— Activity —
The answer should consist of each line from the data below that includes "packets".

Data excerpts
+++++

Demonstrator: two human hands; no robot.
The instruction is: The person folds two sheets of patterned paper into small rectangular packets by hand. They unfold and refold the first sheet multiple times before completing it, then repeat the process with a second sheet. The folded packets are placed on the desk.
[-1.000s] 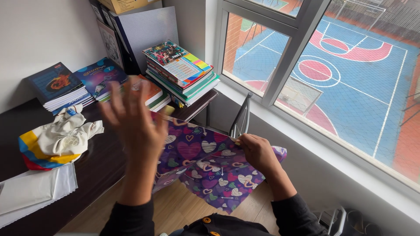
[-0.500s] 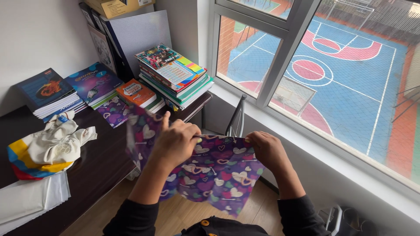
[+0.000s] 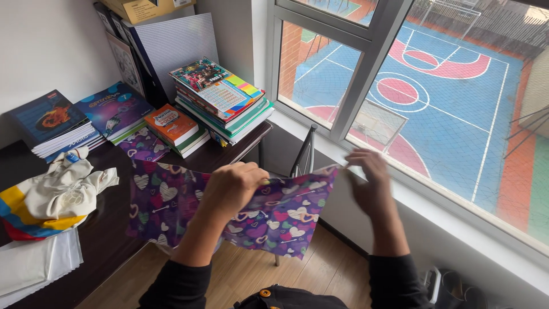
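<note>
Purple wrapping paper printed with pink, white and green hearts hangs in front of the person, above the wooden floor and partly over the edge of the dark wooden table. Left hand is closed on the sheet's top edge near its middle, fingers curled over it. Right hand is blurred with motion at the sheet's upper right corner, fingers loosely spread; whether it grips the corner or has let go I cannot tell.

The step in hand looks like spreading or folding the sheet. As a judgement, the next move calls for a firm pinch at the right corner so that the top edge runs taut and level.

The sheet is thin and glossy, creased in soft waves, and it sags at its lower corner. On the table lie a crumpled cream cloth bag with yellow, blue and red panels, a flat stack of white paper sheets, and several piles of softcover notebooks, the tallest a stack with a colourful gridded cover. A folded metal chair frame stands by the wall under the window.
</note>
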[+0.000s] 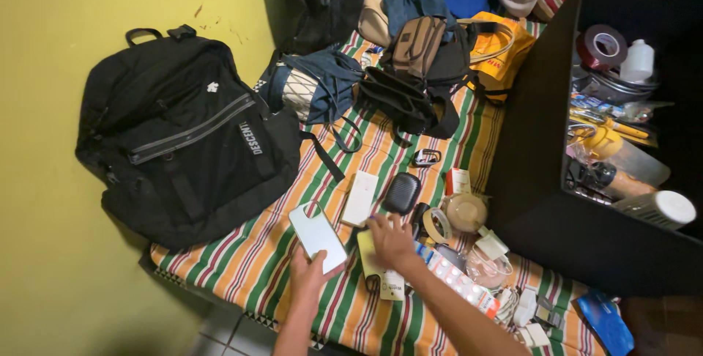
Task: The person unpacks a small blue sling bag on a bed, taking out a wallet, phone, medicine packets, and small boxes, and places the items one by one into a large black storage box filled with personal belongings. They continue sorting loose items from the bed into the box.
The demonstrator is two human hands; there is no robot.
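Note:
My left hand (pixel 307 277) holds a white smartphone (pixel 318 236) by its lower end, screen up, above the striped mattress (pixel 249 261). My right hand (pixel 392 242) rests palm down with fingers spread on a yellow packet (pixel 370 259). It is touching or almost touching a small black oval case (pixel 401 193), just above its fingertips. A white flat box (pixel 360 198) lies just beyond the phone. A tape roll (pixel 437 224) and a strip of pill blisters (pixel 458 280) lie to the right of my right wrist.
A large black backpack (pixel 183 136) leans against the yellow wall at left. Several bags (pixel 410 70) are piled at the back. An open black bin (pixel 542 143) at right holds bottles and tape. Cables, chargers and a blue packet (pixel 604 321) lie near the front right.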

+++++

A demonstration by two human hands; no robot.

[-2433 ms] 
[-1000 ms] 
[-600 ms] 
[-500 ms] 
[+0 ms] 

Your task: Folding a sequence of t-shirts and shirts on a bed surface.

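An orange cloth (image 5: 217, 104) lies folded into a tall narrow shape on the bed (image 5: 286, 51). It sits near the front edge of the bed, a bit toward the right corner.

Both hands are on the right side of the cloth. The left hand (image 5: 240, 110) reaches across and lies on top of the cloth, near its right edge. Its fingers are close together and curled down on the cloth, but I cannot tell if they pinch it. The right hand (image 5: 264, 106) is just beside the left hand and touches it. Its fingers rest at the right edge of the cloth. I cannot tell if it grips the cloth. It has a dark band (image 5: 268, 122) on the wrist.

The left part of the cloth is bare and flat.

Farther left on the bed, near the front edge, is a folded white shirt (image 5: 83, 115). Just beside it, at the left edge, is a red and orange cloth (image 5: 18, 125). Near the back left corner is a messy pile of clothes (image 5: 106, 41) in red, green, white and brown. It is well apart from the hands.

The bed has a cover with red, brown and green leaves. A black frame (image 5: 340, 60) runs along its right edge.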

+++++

— Exercise answer —
The instruction is: The person folds two sheets of patterned paper into small rectangular packets by hand. They unfold and refold the first sheet multiple times before completing it, then repeat the process with a second sheet. The folded packets are placed on the desk.
Task: The person unpacks a small blue sling bag on a bed, taking out a wallet, phone, medicine packets, and small boxes, and places the items one by one into a large black storage box filled with personal belongings. They continue sorting loose items from the bed into the box.

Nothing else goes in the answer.